An unlikely tech giant is diving headfirst into wearable technology.

Salesforce.com (NYSE:CRM) announced Tuesday it is launching Salesforce Wear and Wear Developer Pack, new tools that encourage developers to create business-focused applications for all major wearable devices on the market.

“Wearables are the next phase of the mobile revolution…this is the time,” Daniel Debow, Salesforce’s senior vice president of emerging technologies, told FOX Business at company headquarters in San Francisco last week.

“With Salesforce Wear, companies can capture a massive opportunity these devices offer to connect with customers in new ways,” Debow said.

Developers will be able to create new apps or build on existing mobile apps on the Salesforce1 platform.  Programs can be designed for Google Glass and Samsung’s Gear smartwatch. The six early, official partners include Pebble’s smartwatch, Nymi by Binoyn, Myo from Thalmic and OMsignal’s biometric fitness tracker. Wear will soon work in concert with Fitbit and several other brands, including smart clothing.

“We figured out all the plumbing necessary [to connect with the Salesforce backend]. These devices are not easy to develop against,” senior product manager Kevin Ota said. “We also realized that’s not where we wanted our developers to be spending their time and energy. We want the innovation to be driving their focus.”

Forrester Research analyst JP Gownder believes Salesforce Wear will “turbo charge” the wearables market.

“This is an innovative move and they’re going to push this market forward,” Gownder told FOX Business.

Salesforce has been working on Wear since at least last year. Debow said CEO Marc Benioff asked the team to investigate what wearables could do for the company’s clients and what Salesforce should do about it.

"This is the time. If we wait another 12 months, we’re going to be behind the curve,” Debow said.

Salesforce’s early entry into business-focused wearable apps will also give the company a head start against potential competitors, like Cisco (NASDAQ:CSCO) and General Electric (NYSE:GE).

“If you think about GE, you’re going to see connection points back to healthcare, travel, marketing [in wearables]. We are just at the beginning of the dawn of mass personalization at scale,” said Constellation Research founder and principal analyst Ray Wang. “This raises Salesforce’s total addressable market.”

In order to attract developers, Ota told FOX Business that Salesforce is planning hackathons and other workshops around the world to introduce Wear to its 1.5 million developers. They will be able to access devices, example code and reference apps through the pack.

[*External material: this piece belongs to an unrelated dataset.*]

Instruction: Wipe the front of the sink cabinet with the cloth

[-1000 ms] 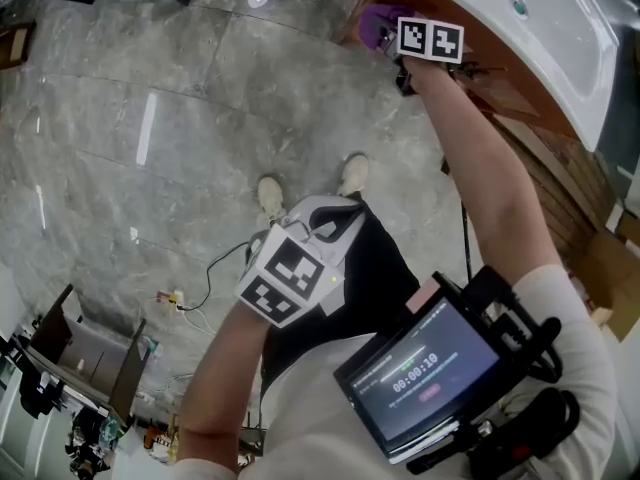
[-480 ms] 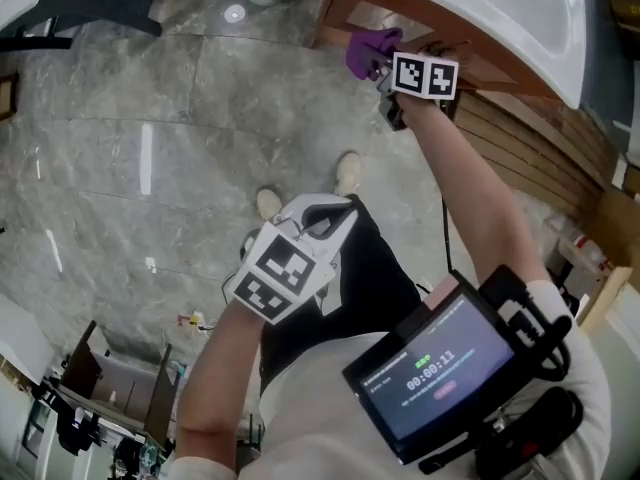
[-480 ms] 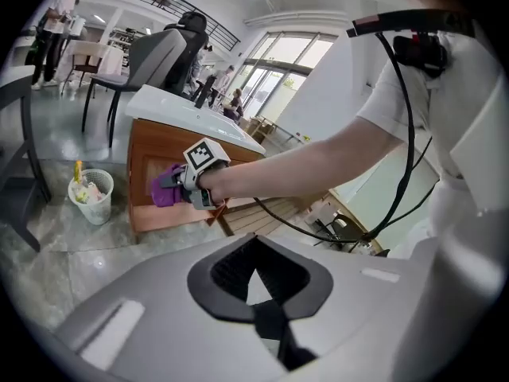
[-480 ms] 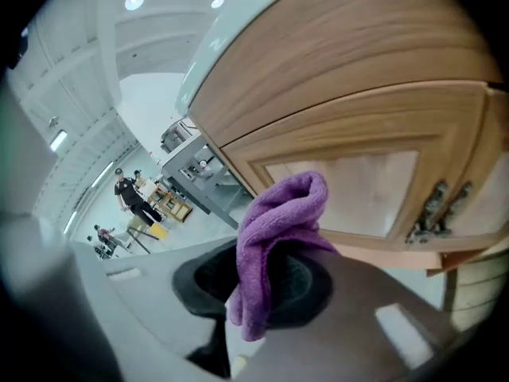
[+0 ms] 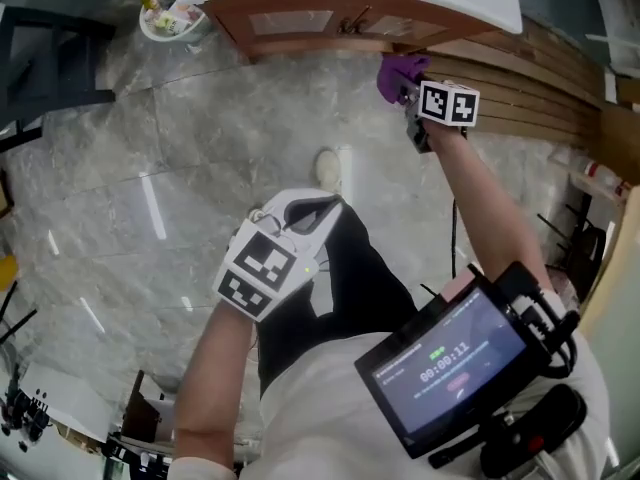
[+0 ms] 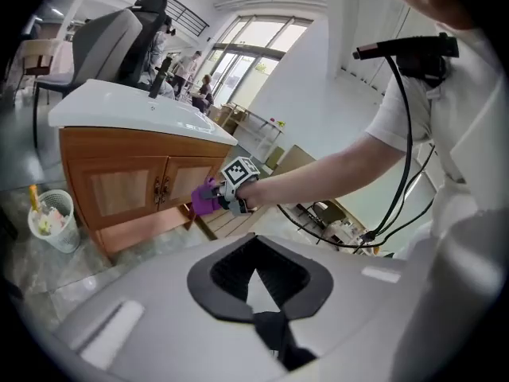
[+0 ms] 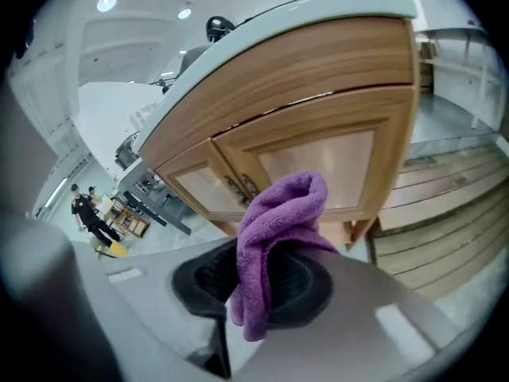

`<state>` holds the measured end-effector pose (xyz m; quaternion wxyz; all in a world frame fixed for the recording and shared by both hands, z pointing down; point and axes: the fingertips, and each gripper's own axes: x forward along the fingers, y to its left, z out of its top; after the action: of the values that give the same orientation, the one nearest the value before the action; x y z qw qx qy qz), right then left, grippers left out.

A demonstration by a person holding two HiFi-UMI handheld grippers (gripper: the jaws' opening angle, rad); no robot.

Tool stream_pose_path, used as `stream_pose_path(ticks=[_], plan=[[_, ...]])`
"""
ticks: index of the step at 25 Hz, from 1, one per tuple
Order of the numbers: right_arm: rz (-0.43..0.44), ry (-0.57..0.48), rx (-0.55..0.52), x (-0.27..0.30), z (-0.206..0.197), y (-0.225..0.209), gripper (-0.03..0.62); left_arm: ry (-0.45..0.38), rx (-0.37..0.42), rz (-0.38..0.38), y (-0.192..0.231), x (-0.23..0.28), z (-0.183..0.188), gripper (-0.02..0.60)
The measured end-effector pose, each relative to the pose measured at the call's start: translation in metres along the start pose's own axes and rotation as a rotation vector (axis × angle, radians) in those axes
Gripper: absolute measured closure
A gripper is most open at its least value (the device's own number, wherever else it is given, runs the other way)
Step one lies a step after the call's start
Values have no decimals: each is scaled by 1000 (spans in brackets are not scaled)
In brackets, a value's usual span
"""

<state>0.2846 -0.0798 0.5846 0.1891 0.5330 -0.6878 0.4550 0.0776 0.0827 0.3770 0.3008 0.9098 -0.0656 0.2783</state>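
While my left claw (image 6: 258, 281) hangs low by my legs, pads together on nothing, the scene has swung round in the last second. The sink cabinet (image 5: 300, 23), which sat at the far right, now lies across the far middle. The cloth (image 5: 398, 73), which was up against its wood, now sits off its right corner, near the wooden slats (image 5: 540, 88) and apart from the doors. My right claw (image 5: 418, 103) is clamped on that purple cloth, which bulges out ahead of the pads. I judge the stroke has run off the right edge, so wiping means bringing the cloth left onto the front again. By count: one waste bin (image 5: 172, 18) at far left, one cabinet with two doors, one cloth, two claws.
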Motion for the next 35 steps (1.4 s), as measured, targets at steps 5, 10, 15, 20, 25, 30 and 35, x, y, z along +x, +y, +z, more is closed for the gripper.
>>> stream_pose_path(ticks=[5, 10, 15, 20, 25, 30, 35], plan=[[-140, -4, 49, -31, -2, -103, 522, 42, 30, -49, -16, 41, 18, 577], [-230, 2, 87, -29, 15, -181, 522, 66, 18, -65, -11, 82, 27, 577], [-235, -16, 108, -12, 39, -209, 522, 98, 16, -71, -7, 105, 28, 577], [-228, 5, 70, 1, 45, -205, 522, 103, 11, -67, -7, 110, 32, 577], [-205, 17, 32, 17, 49, -195, 522, 98, -5, -66, 2, 115, 35, 577], [-128, 15, 30, 27, 49, -156, 522, 90, -10, -56, 1, 106, 33, 577], [-37, 6, 31, 46, 56, -113, 522, 88, -15, -50, 3, 104, 30, 577]])
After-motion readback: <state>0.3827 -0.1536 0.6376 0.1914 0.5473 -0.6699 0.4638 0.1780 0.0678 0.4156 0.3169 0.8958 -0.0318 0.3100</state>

To show developers what is possible, Salesforce built a reference-only app that enables workers to check damage on an oil rig and document repairs with Google Glass, Ota said. Debow described a hotel check-in app with which a customer is automatically checked into a resort upon entering, notified of her room number and given key access via a wearable device.

“This is like catnip for developers,” Debow said.

Salesforce Wear is free and features open source code. The company will generate revenue from the businesses that connect to Wear and license the apps.